# Work task
Your answer should be the exact lines of the data below from the one containing "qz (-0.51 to" through the one containing "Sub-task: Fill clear"; please include nothing else.

# Material for this exercise
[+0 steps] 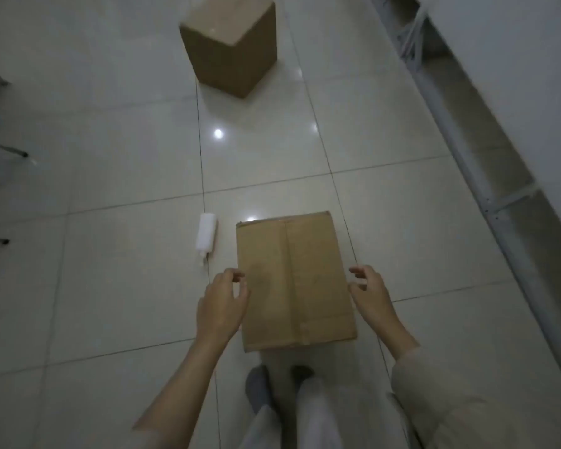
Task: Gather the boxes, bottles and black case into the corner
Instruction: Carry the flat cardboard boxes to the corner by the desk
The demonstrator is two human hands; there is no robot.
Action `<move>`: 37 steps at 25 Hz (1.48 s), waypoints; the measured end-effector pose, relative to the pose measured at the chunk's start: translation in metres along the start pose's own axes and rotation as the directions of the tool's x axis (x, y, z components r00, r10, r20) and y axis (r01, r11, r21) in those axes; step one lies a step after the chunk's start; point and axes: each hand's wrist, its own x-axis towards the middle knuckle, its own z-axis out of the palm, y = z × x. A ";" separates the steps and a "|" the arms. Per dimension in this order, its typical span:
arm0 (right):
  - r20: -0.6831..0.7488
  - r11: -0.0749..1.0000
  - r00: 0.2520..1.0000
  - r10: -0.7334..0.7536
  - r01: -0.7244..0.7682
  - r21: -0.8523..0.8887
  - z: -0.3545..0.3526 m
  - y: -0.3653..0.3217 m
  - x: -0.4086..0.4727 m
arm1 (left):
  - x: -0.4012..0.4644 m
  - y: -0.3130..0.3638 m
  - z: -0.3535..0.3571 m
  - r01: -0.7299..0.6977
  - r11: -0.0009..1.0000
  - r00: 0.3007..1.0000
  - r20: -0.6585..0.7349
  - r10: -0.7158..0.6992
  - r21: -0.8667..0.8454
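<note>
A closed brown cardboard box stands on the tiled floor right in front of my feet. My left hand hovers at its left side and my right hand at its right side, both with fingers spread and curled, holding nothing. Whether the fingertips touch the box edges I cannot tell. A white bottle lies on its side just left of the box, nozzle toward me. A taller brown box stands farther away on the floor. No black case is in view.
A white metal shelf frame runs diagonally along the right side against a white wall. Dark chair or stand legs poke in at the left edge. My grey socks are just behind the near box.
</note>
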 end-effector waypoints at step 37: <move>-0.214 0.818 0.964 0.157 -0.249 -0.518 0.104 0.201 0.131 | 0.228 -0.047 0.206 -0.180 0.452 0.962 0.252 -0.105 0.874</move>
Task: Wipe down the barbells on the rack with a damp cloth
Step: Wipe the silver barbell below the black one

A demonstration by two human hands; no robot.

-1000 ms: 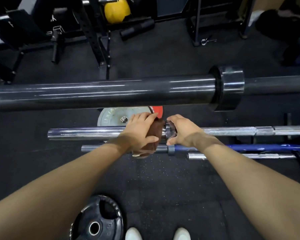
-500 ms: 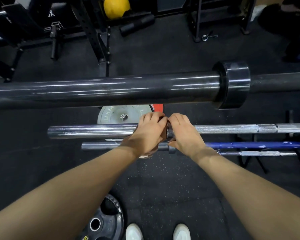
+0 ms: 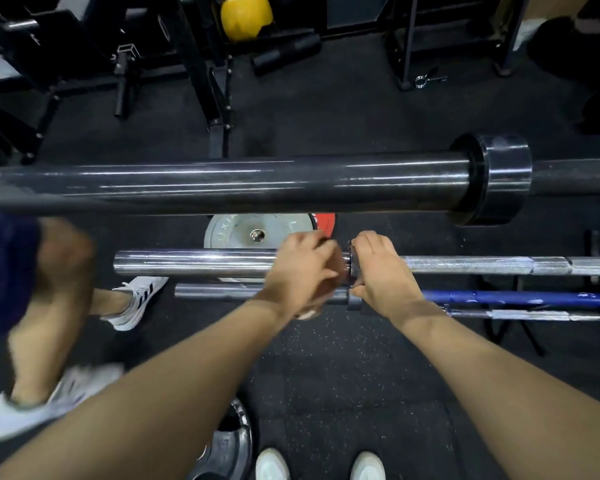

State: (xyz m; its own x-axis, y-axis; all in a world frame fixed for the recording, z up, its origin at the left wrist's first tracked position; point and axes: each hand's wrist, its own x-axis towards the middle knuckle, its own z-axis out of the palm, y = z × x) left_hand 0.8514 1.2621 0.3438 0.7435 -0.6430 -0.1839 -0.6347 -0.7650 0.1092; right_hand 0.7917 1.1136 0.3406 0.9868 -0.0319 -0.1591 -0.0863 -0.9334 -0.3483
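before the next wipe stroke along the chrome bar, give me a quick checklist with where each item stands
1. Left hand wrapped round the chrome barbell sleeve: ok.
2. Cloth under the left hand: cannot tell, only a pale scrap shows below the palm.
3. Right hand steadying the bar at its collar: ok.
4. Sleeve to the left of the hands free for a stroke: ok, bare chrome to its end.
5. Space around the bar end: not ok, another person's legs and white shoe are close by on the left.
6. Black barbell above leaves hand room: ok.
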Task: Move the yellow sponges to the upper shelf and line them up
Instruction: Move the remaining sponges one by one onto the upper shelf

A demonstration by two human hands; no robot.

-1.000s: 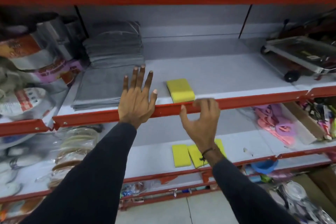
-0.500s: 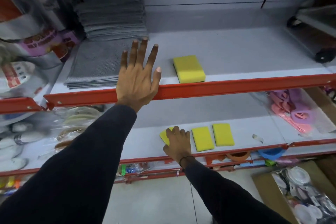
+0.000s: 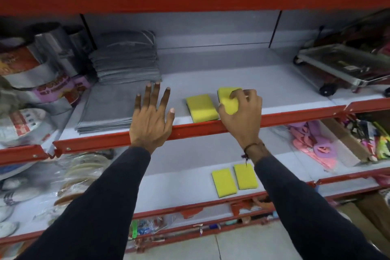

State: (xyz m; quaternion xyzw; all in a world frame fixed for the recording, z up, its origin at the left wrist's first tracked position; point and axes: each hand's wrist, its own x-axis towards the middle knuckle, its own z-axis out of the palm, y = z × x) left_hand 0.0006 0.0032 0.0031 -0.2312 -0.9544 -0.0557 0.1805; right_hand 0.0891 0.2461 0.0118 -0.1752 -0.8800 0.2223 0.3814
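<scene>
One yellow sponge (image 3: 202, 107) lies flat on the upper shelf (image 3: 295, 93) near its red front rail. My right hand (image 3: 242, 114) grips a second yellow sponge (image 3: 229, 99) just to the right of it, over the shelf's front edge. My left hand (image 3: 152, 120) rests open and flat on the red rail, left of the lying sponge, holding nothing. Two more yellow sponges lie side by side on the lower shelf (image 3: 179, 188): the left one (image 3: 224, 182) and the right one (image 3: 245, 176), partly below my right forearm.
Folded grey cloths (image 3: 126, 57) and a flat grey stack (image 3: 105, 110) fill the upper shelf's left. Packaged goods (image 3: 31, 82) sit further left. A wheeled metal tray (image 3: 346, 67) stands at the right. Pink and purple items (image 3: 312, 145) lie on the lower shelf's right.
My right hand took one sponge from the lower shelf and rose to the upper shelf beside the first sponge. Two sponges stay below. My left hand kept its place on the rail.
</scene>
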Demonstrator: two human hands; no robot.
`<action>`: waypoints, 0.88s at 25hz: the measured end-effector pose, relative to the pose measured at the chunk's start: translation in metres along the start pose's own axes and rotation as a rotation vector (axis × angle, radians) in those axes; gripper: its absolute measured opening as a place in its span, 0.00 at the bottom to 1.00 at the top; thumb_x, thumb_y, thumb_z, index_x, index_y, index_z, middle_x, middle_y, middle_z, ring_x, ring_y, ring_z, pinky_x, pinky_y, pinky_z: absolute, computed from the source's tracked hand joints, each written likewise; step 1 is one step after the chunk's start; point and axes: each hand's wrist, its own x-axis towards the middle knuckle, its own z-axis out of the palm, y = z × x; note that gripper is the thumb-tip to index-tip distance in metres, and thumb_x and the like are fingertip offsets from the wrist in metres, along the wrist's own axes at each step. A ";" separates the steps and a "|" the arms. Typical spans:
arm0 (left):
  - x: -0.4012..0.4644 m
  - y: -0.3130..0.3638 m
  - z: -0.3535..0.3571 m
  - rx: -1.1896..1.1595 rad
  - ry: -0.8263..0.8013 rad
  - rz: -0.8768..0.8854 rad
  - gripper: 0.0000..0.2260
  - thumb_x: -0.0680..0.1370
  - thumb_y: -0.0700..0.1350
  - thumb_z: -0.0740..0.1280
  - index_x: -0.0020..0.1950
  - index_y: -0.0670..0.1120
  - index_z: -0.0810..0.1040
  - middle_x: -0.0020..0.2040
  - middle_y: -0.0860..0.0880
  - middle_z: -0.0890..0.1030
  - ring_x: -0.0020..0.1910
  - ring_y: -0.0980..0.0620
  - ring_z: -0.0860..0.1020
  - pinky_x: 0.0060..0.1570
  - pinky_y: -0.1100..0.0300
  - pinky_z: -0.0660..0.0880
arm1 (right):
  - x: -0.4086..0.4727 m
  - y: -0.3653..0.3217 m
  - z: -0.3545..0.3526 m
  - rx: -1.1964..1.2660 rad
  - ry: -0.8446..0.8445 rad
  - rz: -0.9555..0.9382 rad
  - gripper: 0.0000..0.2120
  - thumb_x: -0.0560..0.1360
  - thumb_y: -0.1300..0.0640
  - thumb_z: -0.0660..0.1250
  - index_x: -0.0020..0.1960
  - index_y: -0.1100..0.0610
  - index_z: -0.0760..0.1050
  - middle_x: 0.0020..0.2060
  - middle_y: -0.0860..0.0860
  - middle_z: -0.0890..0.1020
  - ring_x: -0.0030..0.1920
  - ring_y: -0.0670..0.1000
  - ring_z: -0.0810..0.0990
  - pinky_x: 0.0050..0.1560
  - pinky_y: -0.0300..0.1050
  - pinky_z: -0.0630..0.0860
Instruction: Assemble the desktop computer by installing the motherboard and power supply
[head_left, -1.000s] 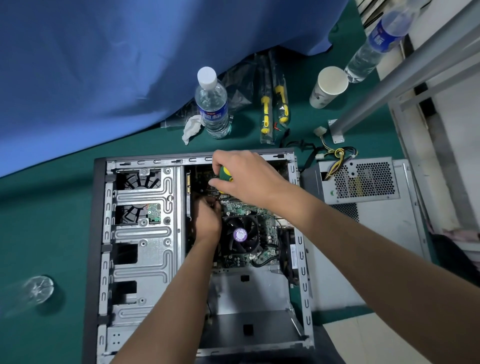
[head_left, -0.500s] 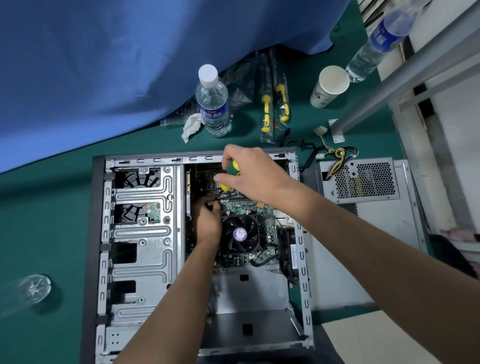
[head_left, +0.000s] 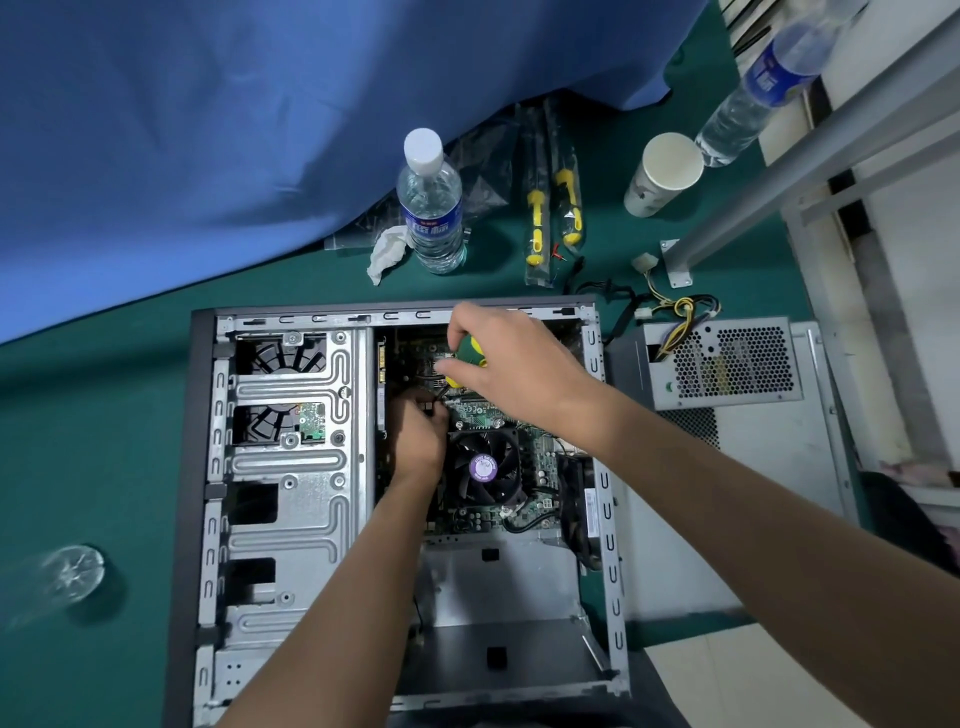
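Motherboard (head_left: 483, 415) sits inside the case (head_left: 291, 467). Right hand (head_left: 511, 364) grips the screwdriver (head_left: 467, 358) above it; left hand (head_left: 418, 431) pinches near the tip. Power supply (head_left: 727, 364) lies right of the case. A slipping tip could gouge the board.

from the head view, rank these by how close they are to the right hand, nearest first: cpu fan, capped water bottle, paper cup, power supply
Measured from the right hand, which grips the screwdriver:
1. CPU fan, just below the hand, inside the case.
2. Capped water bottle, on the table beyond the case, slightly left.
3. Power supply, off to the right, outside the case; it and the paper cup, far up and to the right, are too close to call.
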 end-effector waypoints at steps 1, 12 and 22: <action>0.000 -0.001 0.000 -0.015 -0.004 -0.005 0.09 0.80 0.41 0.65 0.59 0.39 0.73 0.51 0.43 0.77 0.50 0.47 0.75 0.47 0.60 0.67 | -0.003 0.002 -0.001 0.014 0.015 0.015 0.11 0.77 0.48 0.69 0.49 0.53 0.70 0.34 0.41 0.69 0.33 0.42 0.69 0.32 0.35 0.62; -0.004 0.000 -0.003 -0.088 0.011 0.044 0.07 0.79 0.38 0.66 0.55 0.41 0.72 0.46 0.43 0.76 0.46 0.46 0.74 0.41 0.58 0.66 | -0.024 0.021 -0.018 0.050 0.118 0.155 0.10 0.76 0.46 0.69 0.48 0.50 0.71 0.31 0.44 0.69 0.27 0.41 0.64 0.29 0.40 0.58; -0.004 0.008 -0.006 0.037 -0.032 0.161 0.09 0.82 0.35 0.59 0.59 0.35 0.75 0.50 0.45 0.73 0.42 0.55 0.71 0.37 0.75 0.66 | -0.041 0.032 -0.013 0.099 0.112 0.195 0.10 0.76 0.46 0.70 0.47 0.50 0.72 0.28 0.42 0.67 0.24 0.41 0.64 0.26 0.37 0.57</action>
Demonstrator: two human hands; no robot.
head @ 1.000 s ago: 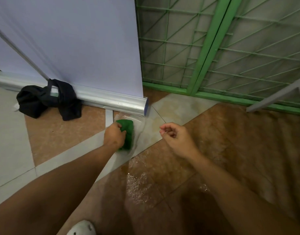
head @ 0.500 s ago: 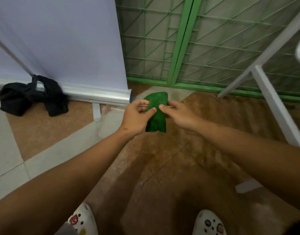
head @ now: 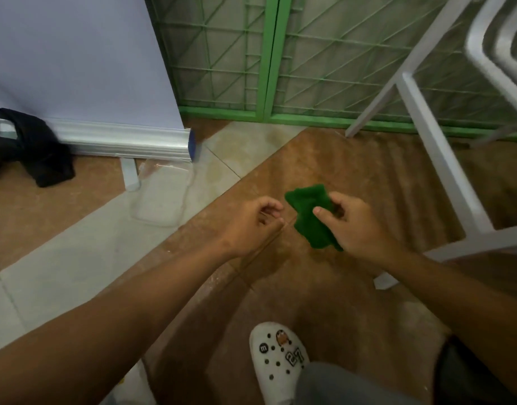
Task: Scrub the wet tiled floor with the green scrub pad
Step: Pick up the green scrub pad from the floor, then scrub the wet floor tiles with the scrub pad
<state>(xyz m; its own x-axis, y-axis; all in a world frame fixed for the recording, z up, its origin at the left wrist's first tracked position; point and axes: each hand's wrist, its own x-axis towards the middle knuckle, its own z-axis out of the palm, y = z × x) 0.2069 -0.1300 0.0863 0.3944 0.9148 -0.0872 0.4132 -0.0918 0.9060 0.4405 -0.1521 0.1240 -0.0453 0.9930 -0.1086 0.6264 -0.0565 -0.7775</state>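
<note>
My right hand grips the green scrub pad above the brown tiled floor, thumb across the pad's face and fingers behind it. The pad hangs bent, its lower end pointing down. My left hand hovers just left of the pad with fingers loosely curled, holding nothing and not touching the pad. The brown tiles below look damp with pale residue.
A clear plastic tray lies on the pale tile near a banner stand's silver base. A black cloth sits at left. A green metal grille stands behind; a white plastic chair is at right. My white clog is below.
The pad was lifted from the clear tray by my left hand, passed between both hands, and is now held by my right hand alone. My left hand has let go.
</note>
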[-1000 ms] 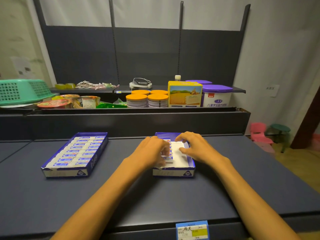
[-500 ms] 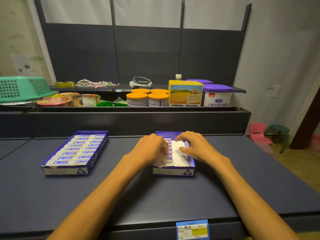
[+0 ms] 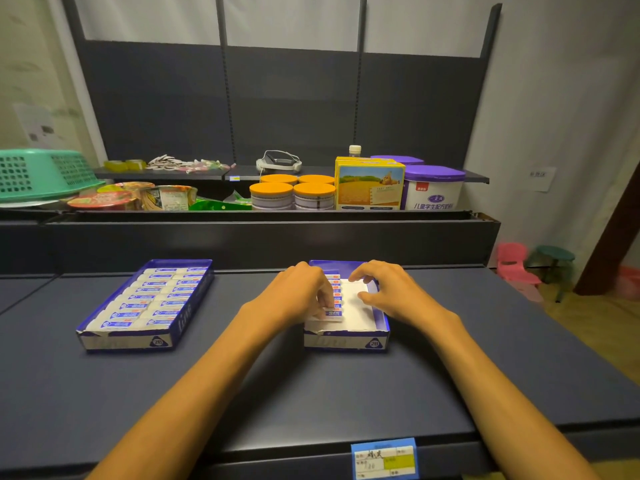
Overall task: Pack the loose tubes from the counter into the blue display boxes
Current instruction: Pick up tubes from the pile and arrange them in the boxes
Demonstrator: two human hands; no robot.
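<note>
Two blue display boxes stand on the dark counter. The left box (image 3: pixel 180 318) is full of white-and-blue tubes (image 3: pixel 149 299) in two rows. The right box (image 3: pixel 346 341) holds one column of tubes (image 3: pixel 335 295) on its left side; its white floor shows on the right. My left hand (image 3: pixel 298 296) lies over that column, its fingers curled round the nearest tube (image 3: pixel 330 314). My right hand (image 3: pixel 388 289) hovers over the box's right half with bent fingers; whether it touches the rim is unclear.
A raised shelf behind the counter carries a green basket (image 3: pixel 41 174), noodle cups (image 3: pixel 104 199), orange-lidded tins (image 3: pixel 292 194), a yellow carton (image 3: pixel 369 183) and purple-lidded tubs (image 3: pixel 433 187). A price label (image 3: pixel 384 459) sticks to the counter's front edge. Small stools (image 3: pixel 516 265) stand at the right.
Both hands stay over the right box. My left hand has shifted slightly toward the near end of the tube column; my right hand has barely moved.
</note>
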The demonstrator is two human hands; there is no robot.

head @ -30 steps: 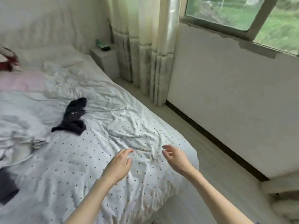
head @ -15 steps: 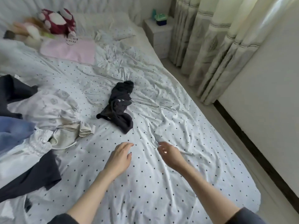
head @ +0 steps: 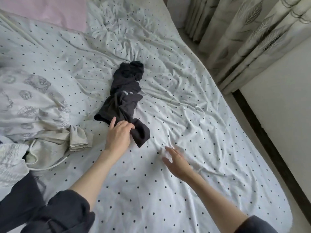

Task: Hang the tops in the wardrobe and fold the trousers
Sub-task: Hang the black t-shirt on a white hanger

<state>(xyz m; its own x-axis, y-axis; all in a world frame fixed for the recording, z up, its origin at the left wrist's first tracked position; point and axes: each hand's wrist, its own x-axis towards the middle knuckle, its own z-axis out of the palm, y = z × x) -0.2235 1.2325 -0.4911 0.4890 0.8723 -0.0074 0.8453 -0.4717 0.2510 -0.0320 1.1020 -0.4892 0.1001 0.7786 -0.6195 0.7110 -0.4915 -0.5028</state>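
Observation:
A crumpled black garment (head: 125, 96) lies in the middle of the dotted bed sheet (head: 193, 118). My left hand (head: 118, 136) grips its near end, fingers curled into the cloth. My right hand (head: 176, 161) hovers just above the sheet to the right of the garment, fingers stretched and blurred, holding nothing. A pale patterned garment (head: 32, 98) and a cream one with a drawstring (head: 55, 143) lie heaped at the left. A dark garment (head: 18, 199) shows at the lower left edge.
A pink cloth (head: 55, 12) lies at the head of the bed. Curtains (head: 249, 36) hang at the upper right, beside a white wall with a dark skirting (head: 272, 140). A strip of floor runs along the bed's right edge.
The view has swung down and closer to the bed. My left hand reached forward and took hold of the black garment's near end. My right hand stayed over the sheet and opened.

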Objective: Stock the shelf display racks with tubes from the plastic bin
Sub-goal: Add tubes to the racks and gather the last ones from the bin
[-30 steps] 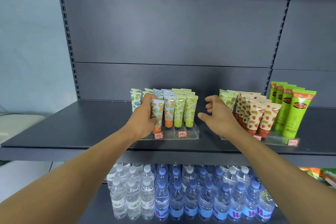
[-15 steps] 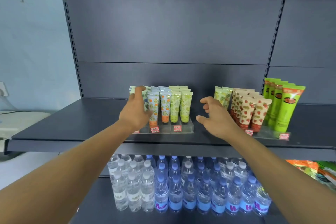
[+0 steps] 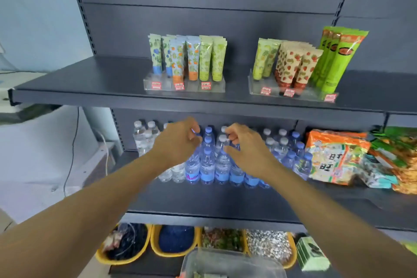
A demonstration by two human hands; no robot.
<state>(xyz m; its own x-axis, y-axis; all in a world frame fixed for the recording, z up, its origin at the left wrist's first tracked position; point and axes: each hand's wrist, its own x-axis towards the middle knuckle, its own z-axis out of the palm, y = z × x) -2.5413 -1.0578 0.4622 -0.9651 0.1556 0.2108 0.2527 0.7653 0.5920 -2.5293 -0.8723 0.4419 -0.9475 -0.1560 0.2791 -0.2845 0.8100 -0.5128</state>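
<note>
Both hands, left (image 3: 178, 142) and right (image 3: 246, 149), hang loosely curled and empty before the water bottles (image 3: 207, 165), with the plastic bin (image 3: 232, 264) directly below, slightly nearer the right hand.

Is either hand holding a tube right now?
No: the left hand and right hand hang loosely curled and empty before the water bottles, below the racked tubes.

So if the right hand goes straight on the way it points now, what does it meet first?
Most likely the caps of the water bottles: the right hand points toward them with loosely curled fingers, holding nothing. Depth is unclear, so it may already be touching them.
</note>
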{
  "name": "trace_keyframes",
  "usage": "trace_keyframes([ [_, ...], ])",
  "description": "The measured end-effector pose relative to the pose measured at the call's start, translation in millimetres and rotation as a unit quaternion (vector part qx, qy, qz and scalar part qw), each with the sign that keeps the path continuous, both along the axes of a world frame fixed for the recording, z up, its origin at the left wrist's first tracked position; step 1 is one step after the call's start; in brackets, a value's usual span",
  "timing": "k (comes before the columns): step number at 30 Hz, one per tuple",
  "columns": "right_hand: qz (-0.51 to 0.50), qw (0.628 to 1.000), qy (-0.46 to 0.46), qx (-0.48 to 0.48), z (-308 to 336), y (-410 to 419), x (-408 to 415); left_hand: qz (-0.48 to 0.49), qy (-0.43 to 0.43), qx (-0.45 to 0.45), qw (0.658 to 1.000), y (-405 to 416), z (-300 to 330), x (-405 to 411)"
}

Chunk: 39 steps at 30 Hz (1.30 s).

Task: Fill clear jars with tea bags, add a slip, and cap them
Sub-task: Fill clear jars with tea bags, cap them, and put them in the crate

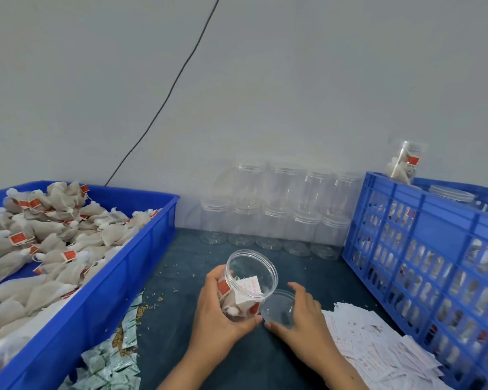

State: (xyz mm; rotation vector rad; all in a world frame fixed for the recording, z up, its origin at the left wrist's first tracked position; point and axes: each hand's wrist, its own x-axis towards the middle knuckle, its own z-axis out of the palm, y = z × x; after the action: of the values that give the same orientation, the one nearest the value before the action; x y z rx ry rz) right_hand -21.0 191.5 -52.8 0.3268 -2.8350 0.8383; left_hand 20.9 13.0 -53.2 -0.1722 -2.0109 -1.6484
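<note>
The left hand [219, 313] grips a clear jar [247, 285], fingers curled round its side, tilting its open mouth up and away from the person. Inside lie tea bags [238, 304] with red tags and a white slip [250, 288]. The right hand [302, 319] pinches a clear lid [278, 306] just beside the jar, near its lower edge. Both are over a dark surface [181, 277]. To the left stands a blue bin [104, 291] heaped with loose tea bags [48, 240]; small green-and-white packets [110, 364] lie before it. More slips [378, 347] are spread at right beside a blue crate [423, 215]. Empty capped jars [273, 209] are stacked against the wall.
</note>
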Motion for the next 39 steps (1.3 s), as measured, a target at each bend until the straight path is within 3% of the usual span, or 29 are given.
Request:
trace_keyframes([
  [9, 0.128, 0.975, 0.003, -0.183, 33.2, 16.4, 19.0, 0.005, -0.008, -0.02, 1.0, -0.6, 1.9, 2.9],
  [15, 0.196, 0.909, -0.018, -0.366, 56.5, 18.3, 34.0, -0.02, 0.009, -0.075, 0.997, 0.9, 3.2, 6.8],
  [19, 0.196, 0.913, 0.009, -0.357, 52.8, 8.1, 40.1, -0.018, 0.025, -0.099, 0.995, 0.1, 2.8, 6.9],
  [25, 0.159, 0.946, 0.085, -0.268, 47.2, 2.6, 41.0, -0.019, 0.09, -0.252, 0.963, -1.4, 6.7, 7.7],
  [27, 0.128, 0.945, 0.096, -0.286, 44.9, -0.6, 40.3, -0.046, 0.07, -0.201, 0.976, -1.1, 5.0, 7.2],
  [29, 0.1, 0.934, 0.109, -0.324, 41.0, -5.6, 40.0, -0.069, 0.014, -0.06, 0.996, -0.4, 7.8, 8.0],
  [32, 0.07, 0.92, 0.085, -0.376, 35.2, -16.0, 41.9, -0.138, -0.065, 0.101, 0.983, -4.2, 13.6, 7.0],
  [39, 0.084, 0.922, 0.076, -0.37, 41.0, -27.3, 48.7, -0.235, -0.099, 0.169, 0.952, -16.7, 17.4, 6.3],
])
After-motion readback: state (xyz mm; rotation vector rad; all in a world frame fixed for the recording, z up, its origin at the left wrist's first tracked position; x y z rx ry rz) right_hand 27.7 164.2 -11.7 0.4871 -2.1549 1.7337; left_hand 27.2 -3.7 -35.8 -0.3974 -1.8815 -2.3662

# Output
  "columns": "right_hand: qz (-0.51 to 0.50), qw (0.628 to 1.000), qy (-0.46 to 0.46), qx (-0.48 to 0.48), z (-308 to 336), y (-410 to 419), x (-408 to 415); left_hand: qz (-0.48 to 0.49), qy (-0.43 to 0.43), qx (-0.45 to 0.45), qw (0.658 to 1.000), y (-405 to 416), z (-300 to 330), x (-405 to 411)"
}

Chunk: 39 steps at 30 Hz (1.30 s).

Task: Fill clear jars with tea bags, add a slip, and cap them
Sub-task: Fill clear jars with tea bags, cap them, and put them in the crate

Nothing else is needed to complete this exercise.